**WHAT THE EXERCISE ASKS**
Your answer should hold all lines of the entries that include the word "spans".

(Collection entries)
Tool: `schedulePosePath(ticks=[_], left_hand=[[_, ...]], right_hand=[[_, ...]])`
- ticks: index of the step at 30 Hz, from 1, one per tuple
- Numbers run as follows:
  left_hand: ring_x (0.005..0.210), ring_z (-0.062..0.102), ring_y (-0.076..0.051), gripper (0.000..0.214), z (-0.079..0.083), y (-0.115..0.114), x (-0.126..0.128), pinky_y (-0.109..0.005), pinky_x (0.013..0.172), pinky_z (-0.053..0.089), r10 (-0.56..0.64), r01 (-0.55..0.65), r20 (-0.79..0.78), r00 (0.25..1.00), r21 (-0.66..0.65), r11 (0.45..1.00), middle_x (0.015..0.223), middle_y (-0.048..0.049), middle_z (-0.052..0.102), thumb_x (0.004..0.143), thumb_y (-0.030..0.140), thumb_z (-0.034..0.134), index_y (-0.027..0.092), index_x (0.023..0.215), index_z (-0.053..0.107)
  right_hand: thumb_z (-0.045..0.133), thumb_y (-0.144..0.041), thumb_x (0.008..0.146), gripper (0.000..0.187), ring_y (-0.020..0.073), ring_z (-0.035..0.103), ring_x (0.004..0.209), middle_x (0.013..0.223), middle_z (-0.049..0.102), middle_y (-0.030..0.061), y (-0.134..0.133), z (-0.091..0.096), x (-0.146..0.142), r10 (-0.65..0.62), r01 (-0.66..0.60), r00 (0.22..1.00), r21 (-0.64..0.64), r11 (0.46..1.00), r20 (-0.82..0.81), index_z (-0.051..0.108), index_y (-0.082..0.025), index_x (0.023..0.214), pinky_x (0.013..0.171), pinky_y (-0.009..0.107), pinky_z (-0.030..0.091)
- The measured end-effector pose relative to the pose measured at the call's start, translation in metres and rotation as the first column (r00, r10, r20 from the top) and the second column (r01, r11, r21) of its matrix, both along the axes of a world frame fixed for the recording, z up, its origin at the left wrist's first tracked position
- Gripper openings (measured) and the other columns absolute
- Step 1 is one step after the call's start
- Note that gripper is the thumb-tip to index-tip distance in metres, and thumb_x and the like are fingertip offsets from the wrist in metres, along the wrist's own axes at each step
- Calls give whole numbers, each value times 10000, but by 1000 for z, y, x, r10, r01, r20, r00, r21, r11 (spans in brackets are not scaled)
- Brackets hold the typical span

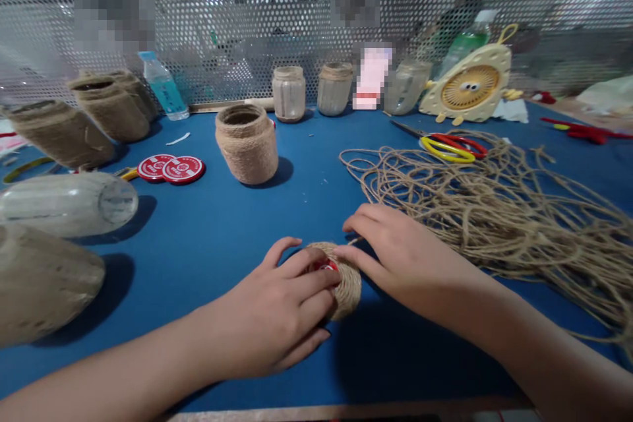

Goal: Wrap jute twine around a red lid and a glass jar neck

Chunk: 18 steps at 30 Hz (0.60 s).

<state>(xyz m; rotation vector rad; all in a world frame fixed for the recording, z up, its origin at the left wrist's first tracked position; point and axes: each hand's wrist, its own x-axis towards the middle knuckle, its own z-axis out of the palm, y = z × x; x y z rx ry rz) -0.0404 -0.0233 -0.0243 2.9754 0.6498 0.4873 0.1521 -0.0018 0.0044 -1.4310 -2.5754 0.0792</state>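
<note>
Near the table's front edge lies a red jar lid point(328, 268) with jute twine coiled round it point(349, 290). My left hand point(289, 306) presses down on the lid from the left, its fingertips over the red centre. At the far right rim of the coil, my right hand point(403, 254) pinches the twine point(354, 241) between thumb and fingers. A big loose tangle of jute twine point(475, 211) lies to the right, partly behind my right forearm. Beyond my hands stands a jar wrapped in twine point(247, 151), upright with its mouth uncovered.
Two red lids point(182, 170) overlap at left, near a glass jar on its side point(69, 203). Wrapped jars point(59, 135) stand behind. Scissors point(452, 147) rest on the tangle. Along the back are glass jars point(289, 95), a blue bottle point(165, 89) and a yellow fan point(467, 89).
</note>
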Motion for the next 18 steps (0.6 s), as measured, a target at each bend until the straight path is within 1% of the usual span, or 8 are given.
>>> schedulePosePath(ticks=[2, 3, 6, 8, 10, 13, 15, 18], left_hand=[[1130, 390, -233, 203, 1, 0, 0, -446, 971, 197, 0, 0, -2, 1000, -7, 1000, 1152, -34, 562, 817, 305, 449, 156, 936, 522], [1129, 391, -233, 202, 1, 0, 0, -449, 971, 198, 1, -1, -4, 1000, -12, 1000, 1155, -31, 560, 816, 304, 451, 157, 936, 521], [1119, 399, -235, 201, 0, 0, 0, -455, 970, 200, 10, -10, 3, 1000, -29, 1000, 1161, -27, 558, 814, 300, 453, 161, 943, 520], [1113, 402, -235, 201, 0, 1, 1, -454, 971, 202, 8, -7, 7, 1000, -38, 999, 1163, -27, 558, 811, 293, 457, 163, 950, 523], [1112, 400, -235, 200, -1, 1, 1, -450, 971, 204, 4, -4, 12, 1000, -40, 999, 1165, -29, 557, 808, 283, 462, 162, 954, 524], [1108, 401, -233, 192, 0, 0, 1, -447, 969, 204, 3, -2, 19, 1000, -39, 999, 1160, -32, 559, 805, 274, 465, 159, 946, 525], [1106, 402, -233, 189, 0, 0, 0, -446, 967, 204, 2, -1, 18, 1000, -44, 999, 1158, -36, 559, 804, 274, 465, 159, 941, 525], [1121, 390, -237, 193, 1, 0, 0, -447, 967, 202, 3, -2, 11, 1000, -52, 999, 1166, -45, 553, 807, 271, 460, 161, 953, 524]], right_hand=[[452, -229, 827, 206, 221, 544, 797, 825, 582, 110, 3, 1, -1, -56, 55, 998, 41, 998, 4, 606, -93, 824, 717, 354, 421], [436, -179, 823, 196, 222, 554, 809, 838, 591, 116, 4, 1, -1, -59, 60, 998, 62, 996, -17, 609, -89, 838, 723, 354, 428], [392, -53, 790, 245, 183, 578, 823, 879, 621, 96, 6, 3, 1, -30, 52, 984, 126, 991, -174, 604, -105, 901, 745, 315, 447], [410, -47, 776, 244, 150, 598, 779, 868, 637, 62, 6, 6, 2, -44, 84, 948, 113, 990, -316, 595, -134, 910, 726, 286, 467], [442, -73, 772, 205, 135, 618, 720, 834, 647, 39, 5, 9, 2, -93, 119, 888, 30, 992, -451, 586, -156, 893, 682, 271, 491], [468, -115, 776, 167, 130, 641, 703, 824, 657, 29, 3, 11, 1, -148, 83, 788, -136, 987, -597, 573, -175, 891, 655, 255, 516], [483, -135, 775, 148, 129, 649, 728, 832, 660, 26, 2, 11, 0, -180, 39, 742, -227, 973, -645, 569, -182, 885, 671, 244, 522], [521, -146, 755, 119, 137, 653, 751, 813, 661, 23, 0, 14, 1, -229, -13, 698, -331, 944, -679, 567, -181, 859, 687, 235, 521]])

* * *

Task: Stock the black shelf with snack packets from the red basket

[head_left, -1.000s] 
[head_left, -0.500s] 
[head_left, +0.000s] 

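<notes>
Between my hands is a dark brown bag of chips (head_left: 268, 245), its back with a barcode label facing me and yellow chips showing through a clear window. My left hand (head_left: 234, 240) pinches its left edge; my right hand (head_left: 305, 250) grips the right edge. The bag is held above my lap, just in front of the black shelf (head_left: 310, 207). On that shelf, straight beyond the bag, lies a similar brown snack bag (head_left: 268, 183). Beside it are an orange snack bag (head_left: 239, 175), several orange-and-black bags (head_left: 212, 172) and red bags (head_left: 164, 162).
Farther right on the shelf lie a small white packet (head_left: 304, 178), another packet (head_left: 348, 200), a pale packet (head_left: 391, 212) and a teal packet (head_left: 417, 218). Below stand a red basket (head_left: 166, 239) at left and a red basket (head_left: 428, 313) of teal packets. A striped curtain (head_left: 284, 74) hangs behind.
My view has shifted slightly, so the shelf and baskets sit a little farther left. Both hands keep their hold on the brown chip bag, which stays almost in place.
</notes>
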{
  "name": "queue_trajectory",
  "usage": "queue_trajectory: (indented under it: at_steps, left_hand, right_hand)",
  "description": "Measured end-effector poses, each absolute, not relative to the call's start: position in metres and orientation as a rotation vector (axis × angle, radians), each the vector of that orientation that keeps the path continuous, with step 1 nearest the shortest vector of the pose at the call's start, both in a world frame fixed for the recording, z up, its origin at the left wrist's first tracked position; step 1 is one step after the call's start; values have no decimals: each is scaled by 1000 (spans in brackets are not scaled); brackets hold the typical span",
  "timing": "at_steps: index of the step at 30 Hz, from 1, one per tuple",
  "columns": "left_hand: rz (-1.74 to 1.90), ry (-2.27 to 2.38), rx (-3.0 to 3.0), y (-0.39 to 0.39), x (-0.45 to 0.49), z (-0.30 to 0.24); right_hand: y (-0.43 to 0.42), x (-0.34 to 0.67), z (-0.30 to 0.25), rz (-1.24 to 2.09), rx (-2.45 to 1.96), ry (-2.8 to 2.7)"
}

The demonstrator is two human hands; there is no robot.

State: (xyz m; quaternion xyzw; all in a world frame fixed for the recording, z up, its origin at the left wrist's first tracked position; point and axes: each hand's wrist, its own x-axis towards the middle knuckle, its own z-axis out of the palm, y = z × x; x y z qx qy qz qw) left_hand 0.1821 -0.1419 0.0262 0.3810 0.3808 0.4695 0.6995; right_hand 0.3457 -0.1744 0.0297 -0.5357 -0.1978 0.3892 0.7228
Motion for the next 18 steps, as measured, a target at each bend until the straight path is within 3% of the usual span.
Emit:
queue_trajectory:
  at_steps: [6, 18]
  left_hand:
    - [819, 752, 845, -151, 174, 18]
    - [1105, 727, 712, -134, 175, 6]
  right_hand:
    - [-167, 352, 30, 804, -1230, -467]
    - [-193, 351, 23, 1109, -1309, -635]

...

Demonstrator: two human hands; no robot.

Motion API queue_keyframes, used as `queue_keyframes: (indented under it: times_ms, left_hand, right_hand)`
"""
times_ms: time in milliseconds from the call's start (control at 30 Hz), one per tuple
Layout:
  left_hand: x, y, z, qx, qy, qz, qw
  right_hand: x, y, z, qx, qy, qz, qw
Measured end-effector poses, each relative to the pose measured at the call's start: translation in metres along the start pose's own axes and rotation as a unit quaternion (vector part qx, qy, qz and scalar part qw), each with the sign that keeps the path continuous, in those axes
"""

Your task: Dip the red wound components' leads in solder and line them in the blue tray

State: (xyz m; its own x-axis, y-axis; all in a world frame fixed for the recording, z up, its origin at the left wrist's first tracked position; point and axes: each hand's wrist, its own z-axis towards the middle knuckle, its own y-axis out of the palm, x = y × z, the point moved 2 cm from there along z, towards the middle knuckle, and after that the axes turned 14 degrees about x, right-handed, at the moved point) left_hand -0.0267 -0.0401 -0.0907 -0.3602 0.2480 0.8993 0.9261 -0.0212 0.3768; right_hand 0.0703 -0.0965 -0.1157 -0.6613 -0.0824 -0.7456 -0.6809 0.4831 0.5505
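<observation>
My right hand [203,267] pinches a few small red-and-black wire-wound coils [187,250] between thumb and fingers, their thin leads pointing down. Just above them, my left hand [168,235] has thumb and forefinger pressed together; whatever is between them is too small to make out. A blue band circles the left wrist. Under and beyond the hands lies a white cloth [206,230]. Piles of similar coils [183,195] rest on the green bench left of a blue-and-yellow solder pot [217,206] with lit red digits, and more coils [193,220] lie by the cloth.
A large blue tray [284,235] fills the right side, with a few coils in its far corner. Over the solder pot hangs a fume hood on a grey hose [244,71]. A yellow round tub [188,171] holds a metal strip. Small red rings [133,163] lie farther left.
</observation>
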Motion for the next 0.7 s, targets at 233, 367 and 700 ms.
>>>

**EXERCISE RESULT**
- Calls give whole numbers, each value times 10000, but by 1000 for z, y, x, r10, r01, r20, r00, r21, r11 (spans in brackets are not scaled)
  "description": "Measured end-effector poses, each absolute, not relative to the call's start: position in metres and orientation as a rotation vector (axis × angle, radians), each the vector of that orientation that keeps the path continuous, with step 1 nearest the shortest vector of the pose at the call's start, both in a world frame fixed for the recording, z up, its origin at the left wrist's first tracked position; step 1 is one step after the call's start; values have no decimals: each is scaled by 1000 (spans in brackets are not scaled); brackets hold the typical span",

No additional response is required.